NTU General GBase 8a Enterprise Enhancement 1 .

Mondo Technology Updated on 2024-02-21

Distributed storage of data

Columns and rows are mixed

The data managed by NTU's general gbase 8a is organized and physically stored in columns on disk. In the face of massive data analysis, analytical databases store table data in columns, and the column storage architecture has natural advantages for query, statistics, and analysis operations.

Its advantages are reflected in the following aspects:

Lower IO

Only access to the columns involved in the query will result in disk Io, and columns that are not involved in the query do not need to be accessed and do not result in disk io.

High compression ratio The compression ratio can reach 2 to 20 times.

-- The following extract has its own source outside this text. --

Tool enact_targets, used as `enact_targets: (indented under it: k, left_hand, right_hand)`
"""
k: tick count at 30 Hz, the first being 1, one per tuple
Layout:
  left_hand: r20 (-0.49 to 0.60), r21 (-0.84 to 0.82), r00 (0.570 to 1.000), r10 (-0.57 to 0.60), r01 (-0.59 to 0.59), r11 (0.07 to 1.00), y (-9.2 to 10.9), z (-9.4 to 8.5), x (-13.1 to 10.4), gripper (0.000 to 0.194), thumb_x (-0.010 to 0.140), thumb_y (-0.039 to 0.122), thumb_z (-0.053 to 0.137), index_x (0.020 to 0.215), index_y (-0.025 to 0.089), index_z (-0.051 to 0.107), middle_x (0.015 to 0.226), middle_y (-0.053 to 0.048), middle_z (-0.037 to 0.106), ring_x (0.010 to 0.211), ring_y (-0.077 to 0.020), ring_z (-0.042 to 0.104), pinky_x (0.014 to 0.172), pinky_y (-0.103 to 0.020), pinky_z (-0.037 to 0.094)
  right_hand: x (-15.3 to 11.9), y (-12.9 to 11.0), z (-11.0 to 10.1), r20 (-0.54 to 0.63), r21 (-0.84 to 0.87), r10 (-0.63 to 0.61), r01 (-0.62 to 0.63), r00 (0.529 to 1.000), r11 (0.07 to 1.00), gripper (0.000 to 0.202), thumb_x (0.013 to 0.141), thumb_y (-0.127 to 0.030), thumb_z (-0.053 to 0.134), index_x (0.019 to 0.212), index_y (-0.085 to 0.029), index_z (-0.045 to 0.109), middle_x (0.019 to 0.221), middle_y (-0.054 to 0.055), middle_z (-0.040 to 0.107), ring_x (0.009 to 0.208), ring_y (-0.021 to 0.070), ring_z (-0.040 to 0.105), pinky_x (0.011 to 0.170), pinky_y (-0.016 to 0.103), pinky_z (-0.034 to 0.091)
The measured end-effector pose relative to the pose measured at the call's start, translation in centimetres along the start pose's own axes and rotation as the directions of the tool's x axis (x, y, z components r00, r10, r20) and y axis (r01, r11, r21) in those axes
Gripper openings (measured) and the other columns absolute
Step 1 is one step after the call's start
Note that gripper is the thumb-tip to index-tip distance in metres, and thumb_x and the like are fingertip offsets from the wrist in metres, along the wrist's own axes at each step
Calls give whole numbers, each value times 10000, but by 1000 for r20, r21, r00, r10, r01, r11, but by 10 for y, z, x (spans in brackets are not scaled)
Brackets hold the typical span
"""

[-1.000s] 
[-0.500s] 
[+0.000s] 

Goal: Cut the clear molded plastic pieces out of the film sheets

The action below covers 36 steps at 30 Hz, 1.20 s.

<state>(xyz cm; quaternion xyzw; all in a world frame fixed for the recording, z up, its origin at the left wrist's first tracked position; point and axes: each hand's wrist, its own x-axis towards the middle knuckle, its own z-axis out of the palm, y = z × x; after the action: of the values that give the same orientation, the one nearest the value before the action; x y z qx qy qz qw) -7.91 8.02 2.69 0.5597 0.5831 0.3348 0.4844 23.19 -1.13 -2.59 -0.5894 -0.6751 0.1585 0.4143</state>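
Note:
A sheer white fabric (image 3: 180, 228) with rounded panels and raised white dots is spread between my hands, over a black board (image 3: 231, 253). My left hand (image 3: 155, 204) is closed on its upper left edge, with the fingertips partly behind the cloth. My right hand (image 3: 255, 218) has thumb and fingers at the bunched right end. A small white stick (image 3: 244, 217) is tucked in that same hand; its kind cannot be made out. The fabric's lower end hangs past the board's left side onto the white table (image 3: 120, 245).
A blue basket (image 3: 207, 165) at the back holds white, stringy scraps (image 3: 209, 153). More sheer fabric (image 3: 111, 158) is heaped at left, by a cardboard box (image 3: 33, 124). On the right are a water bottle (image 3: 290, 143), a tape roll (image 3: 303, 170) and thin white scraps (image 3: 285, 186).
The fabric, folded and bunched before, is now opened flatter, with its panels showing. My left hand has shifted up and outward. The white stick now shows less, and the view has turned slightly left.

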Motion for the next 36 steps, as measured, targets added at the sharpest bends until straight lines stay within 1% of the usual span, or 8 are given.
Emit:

Mixed rows and columns are supported

NTU General GBASE 8A MPP Cluster supports mixed rows and columns. For a clustered architecture of a columnstore, when the operation involves a large number of columns and the data records accessed are very discrete, a large number of discrete ios will occur. The row-column hybrid feature improves disk IO performance by storing information for redundant rows.

Distributed storage

GBASE 8A MPP Cluster can process structured data above petabyte, and can adopt random data storage distribution policy mode or hash data storage distribution policy mode for large table data. Users can choose the appropriate data storage distribution strategy according to the needs of business scenarios, so as to obtain the best balance between performance, reliability, and flexibility.

Random data storage distribution policy pattern

The random data storage distribution strategy mode refers to the database creating a randomly distributed distribution table, and the data will be randomly and evenly distributed to each data node when the data is stored.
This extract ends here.